Через час с небольшим я был уже совсем рядом — настолько, чтобы ясно различить, что телеграфные провода, бегущие вдоль железнодорожных путей, ныряют внутрь здания станционной конторы. Мое сердце радостно подпрыгнуло, и я, дав шпоры чубарому, галопом преодолел последние сотни ярдов. Прямо с седла спрыгнув на деревянный перрон, я пробежал по его пружинящим под ногами доскам и остановился перед дверью конторы. На ней висел большой навесной замок.

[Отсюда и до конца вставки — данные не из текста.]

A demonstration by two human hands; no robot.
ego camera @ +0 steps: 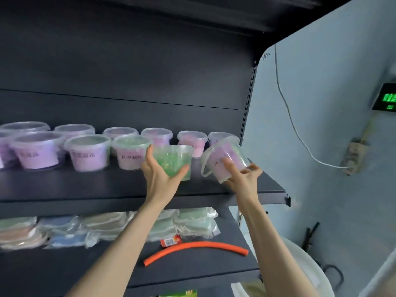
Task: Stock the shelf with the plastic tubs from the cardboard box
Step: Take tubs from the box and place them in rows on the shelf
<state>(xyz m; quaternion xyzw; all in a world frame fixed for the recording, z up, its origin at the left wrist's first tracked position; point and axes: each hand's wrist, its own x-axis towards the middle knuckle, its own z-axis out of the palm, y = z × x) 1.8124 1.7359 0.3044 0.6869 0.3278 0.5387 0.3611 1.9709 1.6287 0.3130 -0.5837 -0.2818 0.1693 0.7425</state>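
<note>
- Dark metal upper shelf (85,185): clear lidded plastic tubs (87,153) with purple or green contents stand upright in two rows towards its back.
- Lower dark shelf (192,269): stacked clear plastic packets (64,230), a small red packet (171,241) and a curved orange tube (197,247) near the front.

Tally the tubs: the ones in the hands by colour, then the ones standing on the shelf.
Green tub in the left hand: 1
Purple tub in the right hand: 1
Standing tubs on the shelf: 10, one cut off at the left edge
Total: 12
</note>
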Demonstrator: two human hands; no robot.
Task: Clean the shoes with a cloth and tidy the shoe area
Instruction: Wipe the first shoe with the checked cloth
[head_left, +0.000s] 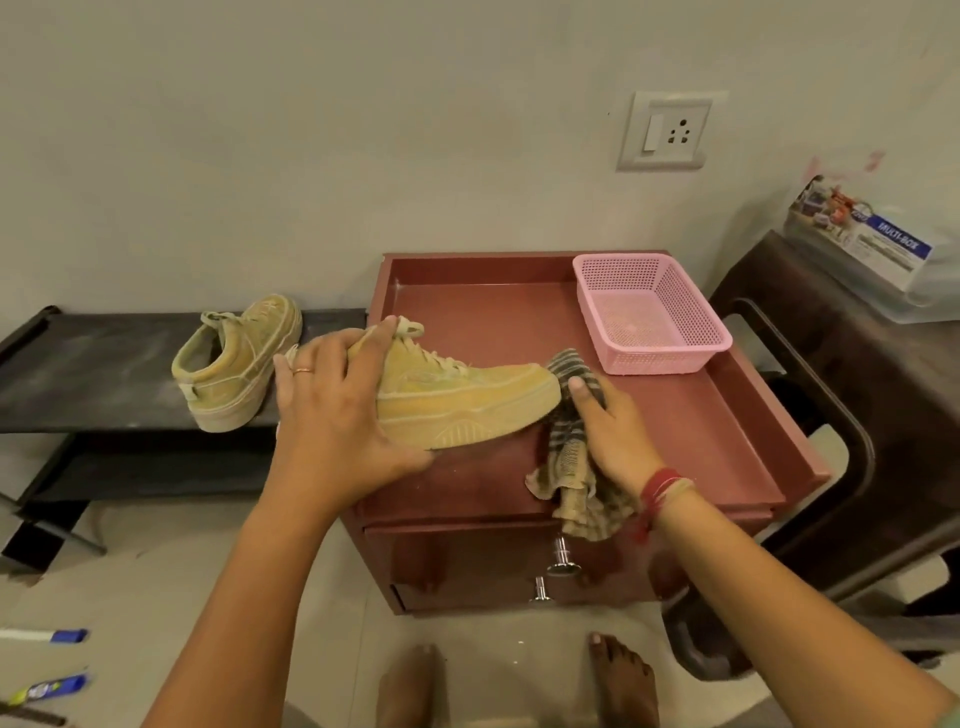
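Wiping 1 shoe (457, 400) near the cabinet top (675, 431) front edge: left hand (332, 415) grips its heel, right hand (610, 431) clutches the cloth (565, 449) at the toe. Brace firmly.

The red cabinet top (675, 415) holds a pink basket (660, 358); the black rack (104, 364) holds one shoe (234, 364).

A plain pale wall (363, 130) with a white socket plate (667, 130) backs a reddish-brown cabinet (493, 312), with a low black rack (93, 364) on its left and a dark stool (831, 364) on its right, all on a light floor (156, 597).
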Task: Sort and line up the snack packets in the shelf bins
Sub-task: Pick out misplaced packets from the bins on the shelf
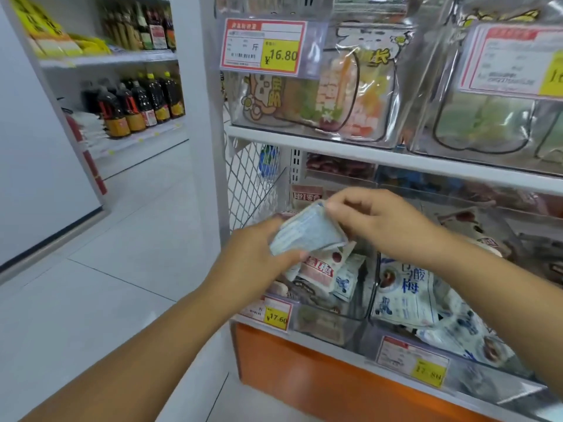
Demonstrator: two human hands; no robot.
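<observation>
A stack of pale blue-white snack packets point(307, 233) is held above the left clear bin point(356, 312) on the lower shelf. My left hand point(259, 254) grips the stack from below and the left. My right hand point(374, 220) pinches its upper edge with curled fingers. Under the stack, red-and-white packets point(320, 272) and small blue-white ones point(345, 283) lie jumbled in that bin. The bin to the right holds blue-and-white plum packets point(408, 296).
Clear bins of bagged snacks point(320, 99) fill the upper shelf, with price tags point(263, 45) on their fronts. More tags point(275, 315) hang on the lower bins. A wire mesh panel point(249, 181) closes the shelf's left end. Dark bottles point(137, 105) stand across the tiled aisle.
</observation>
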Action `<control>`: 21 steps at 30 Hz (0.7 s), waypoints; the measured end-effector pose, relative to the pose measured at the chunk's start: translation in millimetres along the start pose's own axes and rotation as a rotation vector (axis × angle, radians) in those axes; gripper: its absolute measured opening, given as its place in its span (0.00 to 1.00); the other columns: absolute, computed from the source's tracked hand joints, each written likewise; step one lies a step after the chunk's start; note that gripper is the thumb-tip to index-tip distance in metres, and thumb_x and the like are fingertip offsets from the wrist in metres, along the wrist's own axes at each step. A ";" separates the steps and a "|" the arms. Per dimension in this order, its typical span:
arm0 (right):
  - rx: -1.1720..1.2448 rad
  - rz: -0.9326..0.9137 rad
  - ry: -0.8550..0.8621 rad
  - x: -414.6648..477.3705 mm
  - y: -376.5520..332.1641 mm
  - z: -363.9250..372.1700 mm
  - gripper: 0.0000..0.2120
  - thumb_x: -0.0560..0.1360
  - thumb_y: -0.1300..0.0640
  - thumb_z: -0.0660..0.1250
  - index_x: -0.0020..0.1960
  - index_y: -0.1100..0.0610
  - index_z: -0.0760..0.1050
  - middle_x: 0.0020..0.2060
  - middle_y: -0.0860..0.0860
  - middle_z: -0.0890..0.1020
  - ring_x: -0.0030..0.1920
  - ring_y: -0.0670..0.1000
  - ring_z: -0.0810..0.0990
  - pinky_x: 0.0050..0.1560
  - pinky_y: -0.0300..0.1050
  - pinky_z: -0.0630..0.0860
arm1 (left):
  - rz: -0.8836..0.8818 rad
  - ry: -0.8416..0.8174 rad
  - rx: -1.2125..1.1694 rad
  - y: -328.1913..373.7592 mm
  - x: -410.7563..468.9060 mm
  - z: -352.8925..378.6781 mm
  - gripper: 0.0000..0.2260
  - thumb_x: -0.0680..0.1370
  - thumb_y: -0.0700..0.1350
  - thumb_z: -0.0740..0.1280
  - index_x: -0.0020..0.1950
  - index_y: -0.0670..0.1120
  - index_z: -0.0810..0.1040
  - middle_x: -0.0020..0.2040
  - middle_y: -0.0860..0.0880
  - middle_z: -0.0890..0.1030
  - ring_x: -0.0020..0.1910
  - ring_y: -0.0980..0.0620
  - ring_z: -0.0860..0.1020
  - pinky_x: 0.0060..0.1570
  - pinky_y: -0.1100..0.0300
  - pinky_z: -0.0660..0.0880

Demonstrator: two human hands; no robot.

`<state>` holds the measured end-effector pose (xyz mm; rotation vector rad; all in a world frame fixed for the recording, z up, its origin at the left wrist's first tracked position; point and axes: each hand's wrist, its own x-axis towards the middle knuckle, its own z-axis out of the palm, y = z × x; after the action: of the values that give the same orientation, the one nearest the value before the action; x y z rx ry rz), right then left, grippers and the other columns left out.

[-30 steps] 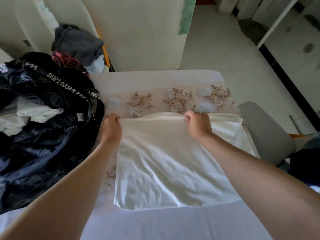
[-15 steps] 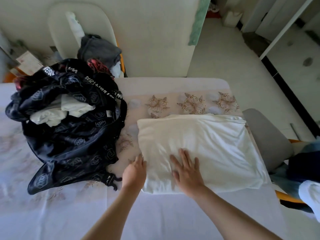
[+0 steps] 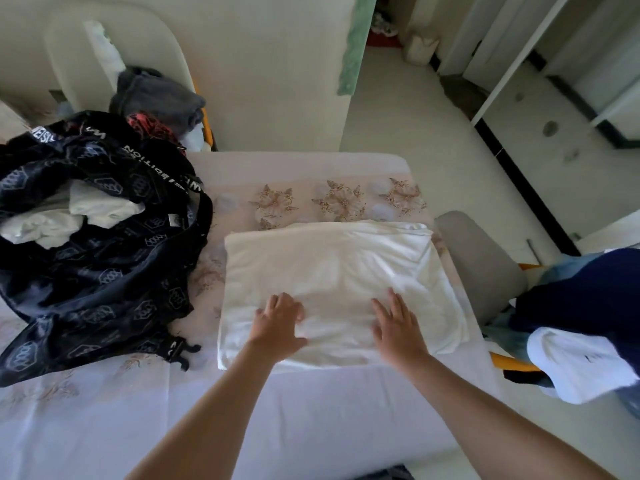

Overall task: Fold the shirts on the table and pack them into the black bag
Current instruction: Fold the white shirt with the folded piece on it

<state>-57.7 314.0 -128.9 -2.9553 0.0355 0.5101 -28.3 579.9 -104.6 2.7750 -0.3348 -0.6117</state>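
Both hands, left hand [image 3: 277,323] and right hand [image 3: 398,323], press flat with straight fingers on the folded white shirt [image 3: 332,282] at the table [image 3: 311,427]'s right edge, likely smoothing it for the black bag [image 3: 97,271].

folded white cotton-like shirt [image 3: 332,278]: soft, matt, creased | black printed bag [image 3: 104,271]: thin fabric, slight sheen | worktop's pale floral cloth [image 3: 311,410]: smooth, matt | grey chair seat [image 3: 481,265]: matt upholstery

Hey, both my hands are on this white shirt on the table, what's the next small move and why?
Probably fold the white shirt once more, right side over left. It lies as a wide rectangle under the left hand and right hand, both flat near its front edge, and it looks broad for the black bag, which sits open to its left with white clothes inside.
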 end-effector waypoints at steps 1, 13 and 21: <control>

Бессильно выругавшись, я глянул на часы. Было двадцать восемь минут десятого. Я лихорадочно соображал. Здание не выглядело старым или заброшенным: краска на нем была свежей, стекла — чистыми, на окнах висели занавески и стояли горшки с цветущими геранями. Значит, полустанок действующий, и начальник станции — он же кассир, телеграфист и носильщик — скорее всего, живет где-то поблизости. Я снова залез в седло, объехал станцию по дуге и вскоре наткнулся на тропинку — скорее, даже дорожку, посыпанную песком. Она привела меня к аккуратному, совсем игрушечному домику с крошечным палисадником. В палисаднике росли розы, а на окнах дома стояли горшки с красными геранями, и я, приободрившись, спрыгнул на землю, перемахнул через низенький штакетник и, оказавшись на крыльце, дважды сильно стукнул кольцом дверного молотка.

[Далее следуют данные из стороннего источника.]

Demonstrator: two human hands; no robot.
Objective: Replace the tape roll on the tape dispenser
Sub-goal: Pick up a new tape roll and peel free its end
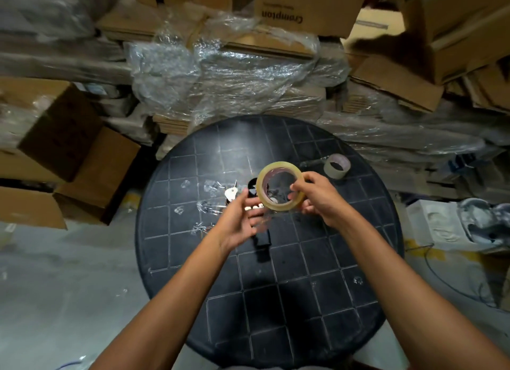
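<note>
At the far left we see stacked boxes (63, 137) of brown cardboard, some wrapped in crinkled clear film (220, 74).

Our left hand (242, 218) hovers over the table (276, 300), fingers loosely spread and curled, palm turned toward the roll. We cannot tell whether its fingertips touch the roll or a loose tape end; the hand is blurred.

Directly beneath and partly hidden by the hands lies the dispenser (260, 231): a black, hard-looking body with white lettering, its long axis running toward us and away. A pale tab (231, 194) shows just beside its far-left end.

The roll (280, 186) is held above the dispenser's far end, not mounted. It is a glossy, translucent yellowish ring with a wide open core, tilted so that the core faces up and toward us. Our right hand (320, 198) pinches its right rim, thumb inside the core, fingers outside. This hand carries the roll, so we judge that it must lower the roll down and slightly leftward onto the dispenser hub, with the core axis turned to match.

Further right, well apart, an empty-looking core (337, 166) of dull cardboard stands on the table. The table is round, black, with a moulded grid surface.
</note>
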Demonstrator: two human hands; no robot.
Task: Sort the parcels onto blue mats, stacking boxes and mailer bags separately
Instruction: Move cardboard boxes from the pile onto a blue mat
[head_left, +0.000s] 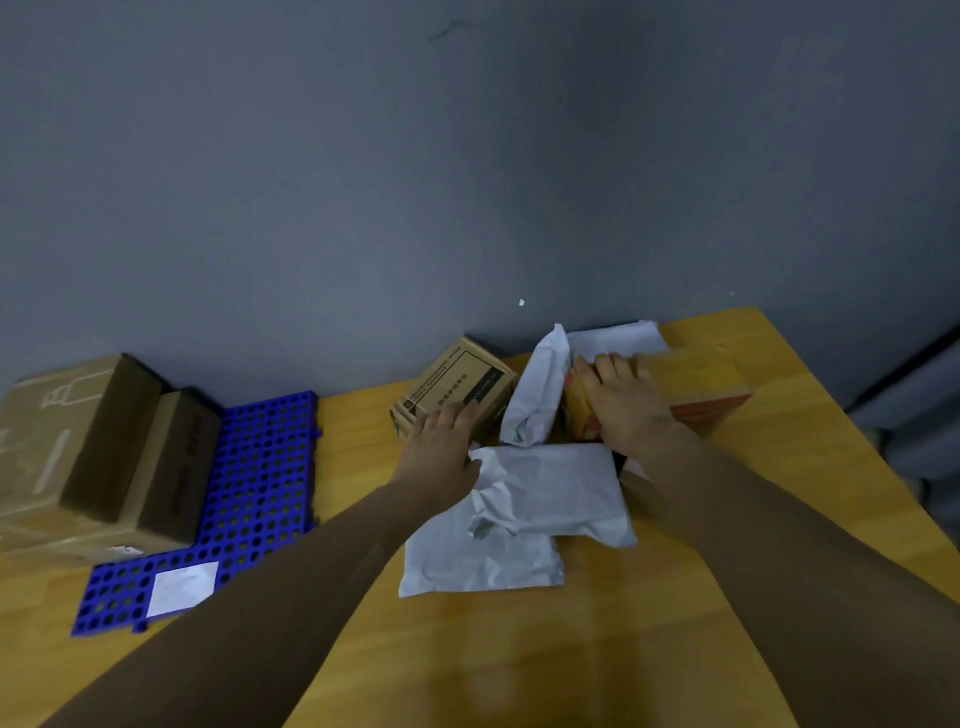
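Cardboard boxes (78, 452) are sitting on the blue mat (260, 467) at nine o'clock. At twelve, the left hand (441, 447) is resting straight fingers on a black-printed box (462, 387); at one, the right hand (623, 410) is spreading its fingers over an orange-printed box (696, 389), white mailer bags (540, 395) lying between them.

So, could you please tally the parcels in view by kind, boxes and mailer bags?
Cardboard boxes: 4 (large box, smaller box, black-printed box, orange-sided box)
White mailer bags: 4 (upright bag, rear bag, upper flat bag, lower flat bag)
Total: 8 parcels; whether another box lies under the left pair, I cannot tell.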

Через несколько томительно-долгих секунд дверь открылась. На пороге стояла девушка лет двадцати пяти, светловолосая, среднего роста, скорей коренастая, чем стройная, в клетчатом фартуке поверх простого муслинового платья — очевидно, я оторвал ее от каких-то домашних забот. Она удивленно взглянула мне в лицо, и я поспешно отступил назад и сдернул с головы шляпу.
— Прошу прощения, мэм, не хотел вас напугать. Мне нужен начальник станции. Очень срочно.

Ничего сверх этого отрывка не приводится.